3. Inflict bodily harm upon or to terrorize the
victim or another person.
4. Interfere with the performance of any
governmental or political function.
Kidnapping is punished as a First Degree Felony with a maximum sentence of life. Aggravated Kidnapping involving a child under the age of 13 during which the child is victimized sexually or physically is subject to a mandatory minimum term of life.
We do not often see “pure” kidnaping cases in the traditional sense where a person is seized and transported away and held for ransom. As is true with many offenses defined by Florida Law, prosecutors often try to overreach and use the kidnapping law to enhance the penalties for other crimes being alleged. This is particularly true under subsection 2 of the law which deals with abductions committed to “commit or facilitate commission of any felony.”
The Florida Appeals courts have been concerned that if the unlawful confining of another person with the intent to commit or facilitate the commission of any felony were “construed literally this subsection would apply to any criminal transaction which inherently involves the unlawful confinement of another person, such as robbery or sexual battery.” Therefore, they have ruled that, in order for the State to prove a kidnapping charge in those situations they must avoid the charge where the only confinement involved is the sort that, though not necessary to the underlying felony, is likely to naturally accompany it such as in a “routine” robbery or rape where a victim or victims may be forcibly moved from one location another in order for the criminal act to be completed.

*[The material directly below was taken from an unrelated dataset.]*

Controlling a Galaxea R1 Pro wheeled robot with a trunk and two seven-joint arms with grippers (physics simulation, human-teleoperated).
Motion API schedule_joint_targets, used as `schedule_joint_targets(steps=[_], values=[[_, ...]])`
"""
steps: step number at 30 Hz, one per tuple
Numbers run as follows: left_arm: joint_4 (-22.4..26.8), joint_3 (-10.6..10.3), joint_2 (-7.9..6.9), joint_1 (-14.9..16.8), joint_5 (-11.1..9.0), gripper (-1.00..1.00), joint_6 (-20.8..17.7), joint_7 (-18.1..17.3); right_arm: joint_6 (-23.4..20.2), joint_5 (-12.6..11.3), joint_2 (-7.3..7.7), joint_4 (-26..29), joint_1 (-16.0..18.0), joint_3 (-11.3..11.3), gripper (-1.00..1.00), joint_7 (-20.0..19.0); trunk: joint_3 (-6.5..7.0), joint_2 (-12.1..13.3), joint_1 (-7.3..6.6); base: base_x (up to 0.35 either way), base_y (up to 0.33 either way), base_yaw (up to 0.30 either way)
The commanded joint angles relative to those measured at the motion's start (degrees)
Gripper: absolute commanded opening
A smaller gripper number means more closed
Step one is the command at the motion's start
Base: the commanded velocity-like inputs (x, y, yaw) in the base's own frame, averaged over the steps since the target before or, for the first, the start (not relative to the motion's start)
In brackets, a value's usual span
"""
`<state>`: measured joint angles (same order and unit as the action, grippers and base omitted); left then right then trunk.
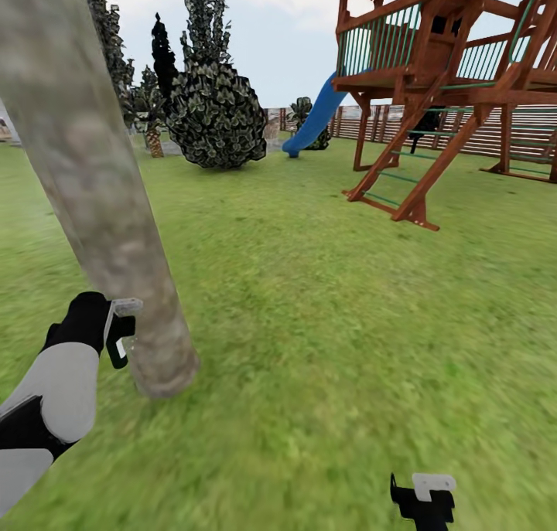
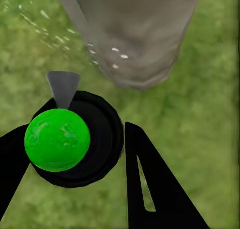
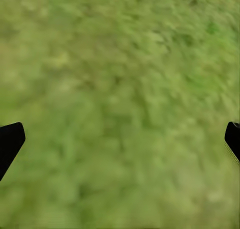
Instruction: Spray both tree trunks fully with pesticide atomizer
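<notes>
A thick mottled grey-beige tree trunk (image 1: pixel 93 183) leans across the left of the head view and meets the grass floor (image 1: pixel 325 338) close in front of me. My left gripper (image 1: pixel 116 334) is right beside the trunk's base, shut on the pesticide atomizer (image 1: pixel 124 314). In the left wrist view the atomizer (image 2: pixel 75 139) is a black round body with a bright green ball on top. Its grey nozzle points at the trunk (image 2: pixel 135 34), where pale droplets (image 2: pixel 107 54) speckle the bark. My right gripper (image 1: pixel 424 500) hangs low at the right, open over bare grass (image 3: pixel 120 89).
A round dark bush (image 1: pixel 216 117) stands at the back of the lawn with taller dark foliage behind it. A wooden play tower (image 1: pixel 456 90) with a blue slide (image 1: pixel 317 117) fills the right rear. A slatted fence (image 1: pixel 526 129) runs behind it.
</notes>
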<state>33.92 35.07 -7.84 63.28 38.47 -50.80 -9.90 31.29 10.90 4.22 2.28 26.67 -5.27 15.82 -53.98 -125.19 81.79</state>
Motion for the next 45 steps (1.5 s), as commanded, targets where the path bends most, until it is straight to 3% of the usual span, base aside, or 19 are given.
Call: schedule_joint_targets(steps=[1,15,29,30,34,35,38,40,42,45], values=[[0.0,0.0,0.01,-0.1,0.0,-1.0,0.0,0.0,0.0,0.0,-0.04,0.0,0.0,0.0,1.0,0.0,0.0,0.0,0.0,0.217,-0.193,0.0],[0.0,-0.1,0.47,-0.1,0.0,-1.0,0.3,0.1,0.0,0.0,-0.09,0.0,0.0,0.0,1.0,0.0,0.0,0.0,0.0,0.079,-0.27,0.233],[0.0,-0.2,0.12,-0.3,0.0,-1.0,0.4,0.1,0.0,0.1,0.08,0.0,0.0,0.0,1.0,0.0,0.0,0.0,0.0,0.062,-0.273,0.008],[-0.1,-0.1,-0.07,-0.4,0.0,-1.0,0.6,0.1,0.0,0.1,0.05,0.0,0.0,0.0,1.0,0.0,0.0,0.0,0.0,0.154,-0.262,0.0],[-0.1,0.0,-4.29,-3.2,-0.1,-1.0,0.9,-0.1,0.0,0.1,0.0,0.0,0.0,0.0,1.0,0.0,0.0,0.0,0.0,0.164,-0.256,0.0],[-0.2,0.1,-4.3,-4.2,-0.2,-1.0,0.9,-0.1,0.0,0.1,-0.05,0.0,0.0,0.0,1.0,0.0,0.0,0.0,0.0,0.205,-0.22,0.0],[-0.8,0.2,-2.39,-6.1,-0.4,-1.0,1.3,0.0,0.0,0.1,-0.14,0.0,0.0,0.0,1.0,-0.1,0.0,0.0,0.0,0.17,-0.114,0.078],[-0.6,0.5,-3.09,-6.5,-0.3,-1.0,1.3,0.0,0.0,0.1,-0.17,0.0,0.0,0.0,1.0,-0.1,0.0,0.0,0.0,0.032,-0.015,0.242],[-0.2,0.6,-5.0,-7.4,-0.4,-1.0,1.3,0.0,0.0,0.1,-0.17,0.0,0.0,0.0,1.0,-0.1,0.0,0.0,0.0,0.004,-0.002,0.273],[-0.7,0.3,-4.52,-7.5,-0.4,-1.0,2.3,0.2,0.0,0.0,-0.18,0.0,0.0,0.0,1.0,-0.1,0.0,0.0,0.0,0.0,0.0,0.222]])
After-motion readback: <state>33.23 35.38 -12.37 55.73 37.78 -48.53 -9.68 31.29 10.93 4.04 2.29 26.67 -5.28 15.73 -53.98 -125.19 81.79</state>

Further, If a taking or confinement is alleged to have been done to facilitate the commission of another crime, to be kidnaping the resulting movement or confinement:
(a) Must not be slight, inconsequential and merely incidental to the other crime;
(b) Must not be of the kind inherent in the nature of the other crime; and
(c) Must have some significance independent of the other crime in that it makes the other crime substantially easier of commission or substantially lessens the risk of detection.

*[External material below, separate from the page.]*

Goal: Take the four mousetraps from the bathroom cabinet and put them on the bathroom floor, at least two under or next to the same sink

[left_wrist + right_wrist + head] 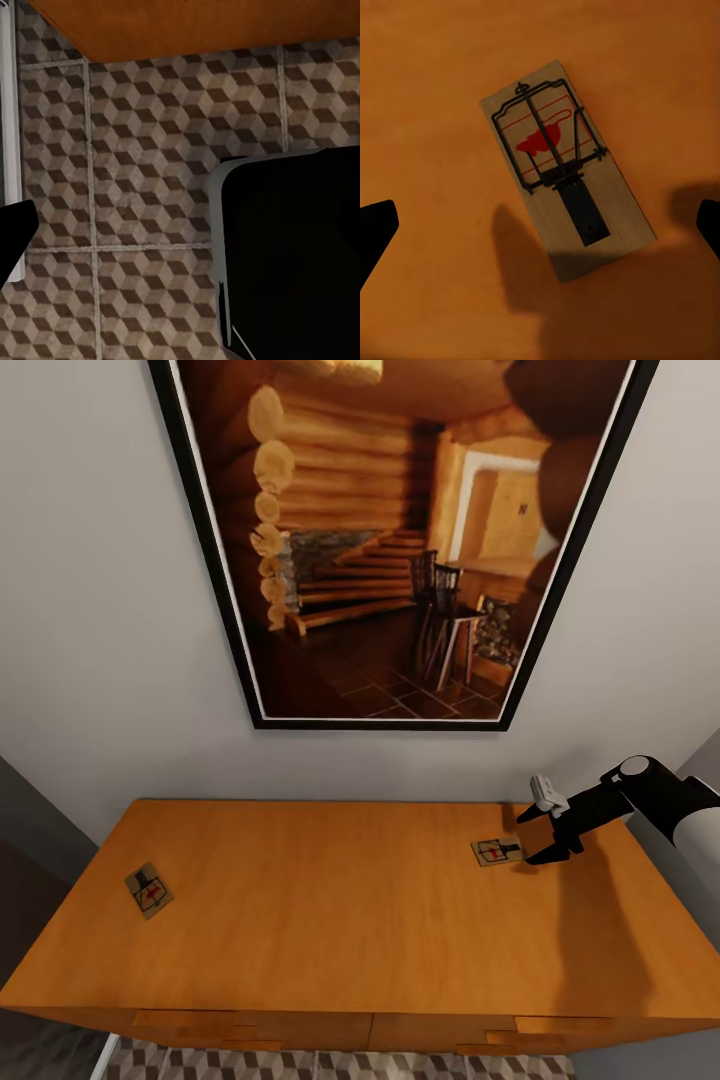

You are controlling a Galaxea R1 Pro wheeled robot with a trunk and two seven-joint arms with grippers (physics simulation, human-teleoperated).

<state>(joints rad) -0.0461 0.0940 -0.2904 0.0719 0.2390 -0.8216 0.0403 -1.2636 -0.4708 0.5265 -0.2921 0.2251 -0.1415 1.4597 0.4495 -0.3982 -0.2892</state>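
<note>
Two mousetraps lie on top of the orange-brown cabinet (330, 900). One mousetrap (497, 851) is at the right rear, the other mousetrap (149, 889) at the left. My right gripper (535, 837) hangs open just right of and slightly above the right mousetrap, fingers spread. The right wrist view looks straight down at this mousetrap (564, 166), tan board with dark wire and red spot, lying between the two dark fingertips (375, 232) without touching them. In the left wrist view, one dark fingertip (13, 232) shows over the cube-patterned bathroom floor (135, 157), beside the cabinet's edge (187, 26).
A large framed picture of a log-cabin interior (400, 540) hangs on the grey wall behind the cabinet. Drawer fronts (250, 1028) show at the cabinet's front edge, with floor tiles (300, 1065) below. A dark rounded part of the robot (292, 255) sits low over the floor.
</note>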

False Imprisonment is often confused with kidnapping. A false imprisonment occurs when a person, by forcible means, or by threat, secretly confines, abducts, imprisons, or restrains another person without lawful authority and against her or his will.

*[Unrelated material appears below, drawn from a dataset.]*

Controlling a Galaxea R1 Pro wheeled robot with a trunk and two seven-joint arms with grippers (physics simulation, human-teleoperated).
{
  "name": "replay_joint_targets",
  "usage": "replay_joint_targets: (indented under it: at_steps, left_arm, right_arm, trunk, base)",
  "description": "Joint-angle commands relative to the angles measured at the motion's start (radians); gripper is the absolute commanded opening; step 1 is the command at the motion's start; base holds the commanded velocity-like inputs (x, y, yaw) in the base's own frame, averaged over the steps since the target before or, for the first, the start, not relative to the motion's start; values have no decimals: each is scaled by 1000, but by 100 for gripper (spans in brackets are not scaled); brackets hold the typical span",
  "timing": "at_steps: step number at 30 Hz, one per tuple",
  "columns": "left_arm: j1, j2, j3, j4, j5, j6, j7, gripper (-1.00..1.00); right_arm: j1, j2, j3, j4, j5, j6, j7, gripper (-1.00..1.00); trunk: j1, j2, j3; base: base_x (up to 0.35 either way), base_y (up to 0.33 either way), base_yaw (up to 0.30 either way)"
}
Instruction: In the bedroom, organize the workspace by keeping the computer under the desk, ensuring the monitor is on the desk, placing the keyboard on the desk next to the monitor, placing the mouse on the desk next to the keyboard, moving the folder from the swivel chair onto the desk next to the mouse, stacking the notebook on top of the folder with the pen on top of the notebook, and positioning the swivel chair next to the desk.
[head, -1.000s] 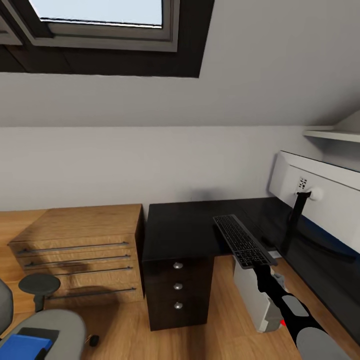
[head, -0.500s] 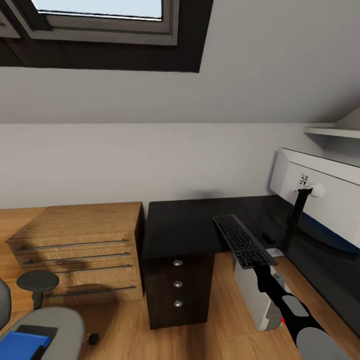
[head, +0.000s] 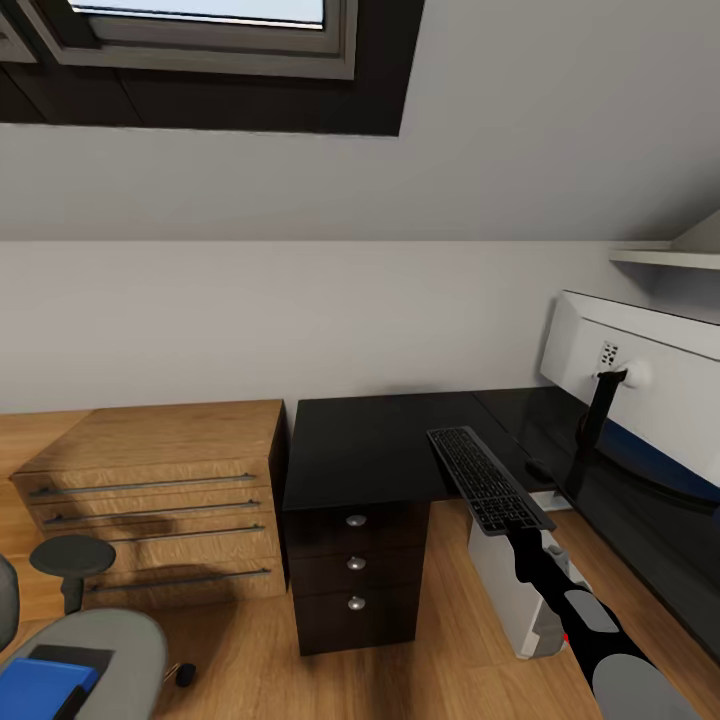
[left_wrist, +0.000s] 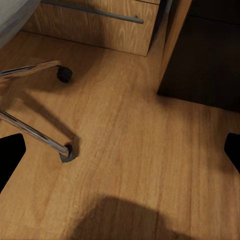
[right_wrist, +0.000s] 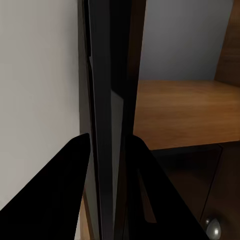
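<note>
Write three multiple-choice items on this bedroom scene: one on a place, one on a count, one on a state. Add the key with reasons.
1. Where does the folder lie?
A. on the swivel chair
B. on the desk
C. on the oak chest

2. How many round silver knobs show on the desk's drawer unit?
A. one
B. three
C. five

3. What state is the right gripper in?
A. open and empty
B. shut on the keyboard
C. shut on the monitor

Key:
1 A, the blue folder sits on the grey seat.
2 B, three knobs stand in a column.
3 B, the jaws clamp the keyboard's near end, held out level at the desk edge.
</note>
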Motion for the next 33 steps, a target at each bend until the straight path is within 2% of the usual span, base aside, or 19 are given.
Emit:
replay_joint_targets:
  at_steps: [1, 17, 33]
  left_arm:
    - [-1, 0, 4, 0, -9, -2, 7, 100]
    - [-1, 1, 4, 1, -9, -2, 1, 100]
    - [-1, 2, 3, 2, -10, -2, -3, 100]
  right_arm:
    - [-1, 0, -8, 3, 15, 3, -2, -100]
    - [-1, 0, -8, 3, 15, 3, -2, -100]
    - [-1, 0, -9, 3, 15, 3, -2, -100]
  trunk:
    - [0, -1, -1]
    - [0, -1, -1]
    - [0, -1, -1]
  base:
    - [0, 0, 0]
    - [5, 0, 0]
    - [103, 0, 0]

False Imprisonment is a third degree felony punishable by up to five years imprisonment. A false imprisonment of a child under 13 for the purpose of physical or sexually abusing the child is a first degree felony punishable by life.
One way of understanding the difference between false imprisonment and kidnapping is to think of a kidnapping as being a false imprisonment for one of the four reasons stated in the kidnapping statute (ransom - commission of another felony - inflict bodily harm - interfere with a government or political function).
A false imprisonment would be a situation where, for instance, an angered spouse locks the other spouse in a bathroom against their will fro a period of time.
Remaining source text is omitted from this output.